While the B.C. tech sector was basking in the glamour of its annual Technology Impact Awards in late June, the province’s construction industry was hammering home a clear message: Look to us for more untapped markets.

An industry survey of more than 300 B.C. construction companies released June 27, the night of the awards gala, revealed the adoption rate of new technologies stood at 27% (excluding estimating software).

Awareness, however, of technology-driven administration and tools used in the construction sector stood at 89% – a sizable gap between knowledge of technology and use of technology.

“We see this as just the tip of the iceberg – there’s so much more that we could be doing,” said British Columbia Construction Association (BCCA) president Chris Atchison, whose organization commissioned the survey.

“We also see technology as a gateway to assist the industry, to modernize and to do things it hasn’t even considered it’s capable of doing yet.”

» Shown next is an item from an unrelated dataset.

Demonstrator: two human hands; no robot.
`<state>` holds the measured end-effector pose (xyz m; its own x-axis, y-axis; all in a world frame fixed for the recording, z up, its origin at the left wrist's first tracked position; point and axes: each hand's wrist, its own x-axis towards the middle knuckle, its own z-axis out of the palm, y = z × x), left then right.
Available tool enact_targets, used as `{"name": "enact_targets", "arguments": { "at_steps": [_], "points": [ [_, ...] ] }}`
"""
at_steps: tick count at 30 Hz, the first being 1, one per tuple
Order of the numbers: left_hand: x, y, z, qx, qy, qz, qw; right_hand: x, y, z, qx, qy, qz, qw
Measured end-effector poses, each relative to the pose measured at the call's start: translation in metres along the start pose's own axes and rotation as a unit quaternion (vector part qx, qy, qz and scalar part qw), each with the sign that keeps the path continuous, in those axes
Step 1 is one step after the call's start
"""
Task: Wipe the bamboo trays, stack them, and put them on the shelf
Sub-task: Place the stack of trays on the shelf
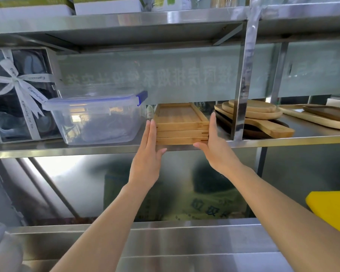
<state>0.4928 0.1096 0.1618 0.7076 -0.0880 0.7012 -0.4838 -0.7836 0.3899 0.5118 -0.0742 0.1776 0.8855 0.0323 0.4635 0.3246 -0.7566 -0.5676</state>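
Note:
A stack of three rectangular bamboo trays rests on the steel shelf, its near end at the shelf's front edge. My left hand lies flat against the stack's left side, fingers straight, thumb under the front corner. My right hand presses flat on the right side, thumb tucked below the front edge. The stack is held between both palms.
A clear plastic box with a blue-clipped lid stands just left of the trays. Round wooden boards and a paddle board lie to the right, behind a steel upright. A ribboned gift box sits far left. A yellow board is at lower right.

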Motion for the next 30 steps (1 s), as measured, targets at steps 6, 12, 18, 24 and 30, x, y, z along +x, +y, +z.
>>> {"name": "enact_targets", "arguments": {
  "at_steps": [6, 12, 18, 24, 30],
  "points": [
    [0.007, -0.003, 0.003, -0.026, 0.021, -0.05, 0.998, 0.004, 0.002, -0.002, -0.024, 0.005, 0.001, 1.0],
    [0.016, -0.005, 0.006, -0.013, 0.016, -0.079, 0.997, 0.015, 0.006, -0.004, -0.047, -0.018, 0.022, 0.998],
    [0.025, -0.007, 0.01, 0.015, 0.021, -0.081, 0.996, 0.025, 0.008, -0.001, -0.037, -0.031, 0.032, 0.998],
    [0.026, -0.008, 0.012, 0.022, 0.036, -0.078, 0.996, 0.029, 0.008, -0.003, -0.025, -0.047, 0.033, 0.998],
    [0.028, -0.008, 0.012, -0.019, 0.037, -0.096, 0.995, 0.029, 0.006, -0.002, -0.006, -0.044, 0.029, 0.999]
  ]
}}
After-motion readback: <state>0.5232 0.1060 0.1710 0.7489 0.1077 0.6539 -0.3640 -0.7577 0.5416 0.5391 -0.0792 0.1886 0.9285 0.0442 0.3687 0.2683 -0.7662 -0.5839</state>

He said technologies focused on administration and procurement are in high demand within the industry, which the BCCA estimated employs 224,000 British Columbians.

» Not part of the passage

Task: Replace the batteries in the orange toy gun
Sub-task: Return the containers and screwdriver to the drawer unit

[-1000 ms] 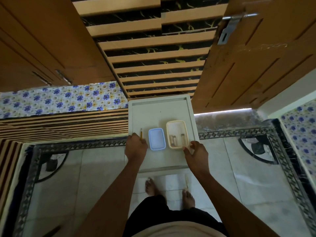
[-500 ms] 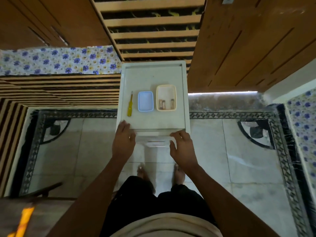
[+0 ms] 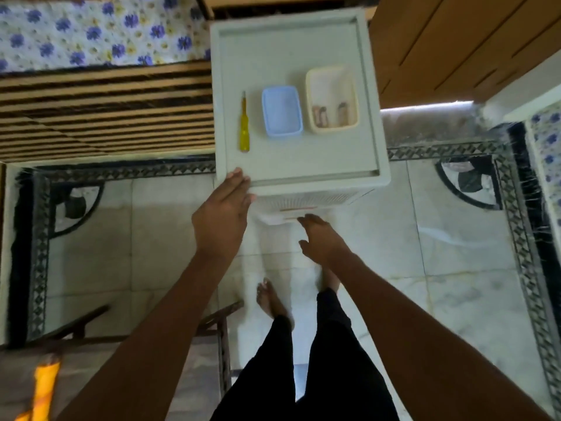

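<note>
Head view, looking straight down. Count: one white plastic stand serving as counter [image 3: 303, 165], one yellow-handled screwdriver [image 3: 243, 126], one blue box [image 3: 282, 112], one cream box [image 3: 332, 100], and inside the cream box what look like two or three small batteries [image 3: 320, 116], too blurred to count surely. Two hands, two bare feet on the tiled floor [image 3: 455, 253]. Left hand [image 3: 220, 218]: arm stretched forward, palm down, fingers straight and close together, fingertips resting on the near left corner of the counter's raised rim; its grip is flat and spread, holding nothing. Screwdriver lies just ahead of those fingertips, lengthwise, tip pointing away; blue box sits beside it to the right, cream box right of that again, the two boxes nearly touching. Right hand [image 3: 321, 238]: lower than the left, reaching under the counter's near edge toward the slatted front, fingers loosely extended and slightly curled, thumb out to the left; grip open, nothing in it, and contact with the slatted front cannot be told through motion blur. An orange-yellow shape [image 3: 42, 387], possibly the toy gun, lies far behind and left of the left grip, at the lower left corner, too blurred to be sure.
</note>
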`<state>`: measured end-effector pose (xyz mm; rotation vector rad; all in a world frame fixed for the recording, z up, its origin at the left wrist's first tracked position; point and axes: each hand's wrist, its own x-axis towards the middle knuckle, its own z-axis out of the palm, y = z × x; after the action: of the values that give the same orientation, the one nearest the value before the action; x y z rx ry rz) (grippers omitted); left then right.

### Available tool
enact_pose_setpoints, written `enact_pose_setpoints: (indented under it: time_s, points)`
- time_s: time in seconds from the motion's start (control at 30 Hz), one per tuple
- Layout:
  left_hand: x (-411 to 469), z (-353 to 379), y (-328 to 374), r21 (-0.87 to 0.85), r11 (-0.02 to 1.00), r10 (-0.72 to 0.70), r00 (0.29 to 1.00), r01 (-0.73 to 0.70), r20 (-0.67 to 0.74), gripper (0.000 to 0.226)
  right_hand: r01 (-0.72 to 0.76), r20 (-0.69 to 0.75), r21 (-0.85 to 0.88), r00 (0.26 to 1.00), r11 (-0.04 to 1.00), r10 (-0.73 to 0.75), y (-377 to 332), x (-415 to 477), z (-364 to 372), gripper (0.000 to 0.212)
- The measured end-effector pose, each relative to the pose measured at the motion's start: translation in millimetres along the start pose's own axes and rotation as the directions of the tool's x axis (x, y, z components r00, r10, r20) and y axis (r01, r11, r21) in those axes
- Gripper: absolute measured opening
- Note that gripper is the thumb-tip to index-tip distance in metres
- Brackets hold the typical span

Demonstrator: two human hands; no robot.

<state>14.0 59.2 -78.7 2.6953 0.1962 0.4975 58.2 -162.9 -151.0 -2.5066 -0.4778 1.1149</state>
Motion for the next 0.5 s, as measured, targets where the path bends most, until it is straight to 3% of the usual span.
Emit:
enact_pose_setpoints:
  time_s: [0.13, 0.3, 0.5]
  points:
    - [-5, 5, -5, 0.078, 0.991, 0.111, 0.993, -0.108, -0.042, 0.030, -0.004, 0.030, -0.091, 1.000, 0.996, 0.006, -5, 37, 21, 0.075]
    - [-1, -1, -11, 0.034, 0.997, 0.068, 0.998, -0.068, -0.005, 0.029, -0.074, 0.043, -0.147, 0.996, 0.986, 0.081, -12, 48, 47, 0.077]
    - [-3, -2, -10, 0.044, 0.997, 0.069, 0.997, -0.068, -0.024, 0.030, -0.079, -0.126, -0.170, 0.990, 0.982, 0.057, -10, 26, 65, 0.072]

“Construction companies have always been pen and paper, they’ve been slow adopters of technology, it’s an older industry,” said John Reid, chief revenue officer of Faber Technologies Inc.

“As the younger generation moves up in the workforce they want to see technology. They’re using their smartphones all the time and their tablets, so it makes sense for those pen-and-paper processes or email processes to be set up faster using technology.”

Reid’s Vancouver-based company launched in 2017, developing a mobile app to connect workers with construction companies’ HR departments when labour is needed on short notice.

The app tracks workers’ hours, skills and projects they’ve worked on, as well as performance reviews from past contractors.

Pay is determined on past experience and skills, which Faber verifies.

Construction companies then review the billed hours and pay an invoice at the end of a week, while Faber takes a percentage on the logged hours.

Construction is still very “relationship-based, but when you show them the cost and the savings and the value that you can add, it kind of seems like a no-brainer,” Reid said.

Buy-in from larger companies has been picking up in the past year, he added, while Faber has grown from six employees to 18 employees in that period.

“There’s so much that can be done in building construction, and quite a lot of it is being driven by the green agenda,” said Jill Tipping, CEO of the BC Tech Association.

She said that while her organization hasn’t developed formal partnerships with the industry, the BC Tech Association has been looking to spread its wings into more disparate sectors.

Tipping recently accepted an offer to sit on the steering committee for the Mining Association of BC’s new innovation plan.

“Let’s work together,” she said. “I would love to be a part of the conversation around that – how could we bring more innovation, more technology into construction and how can we celebrate the good stories that already exist?”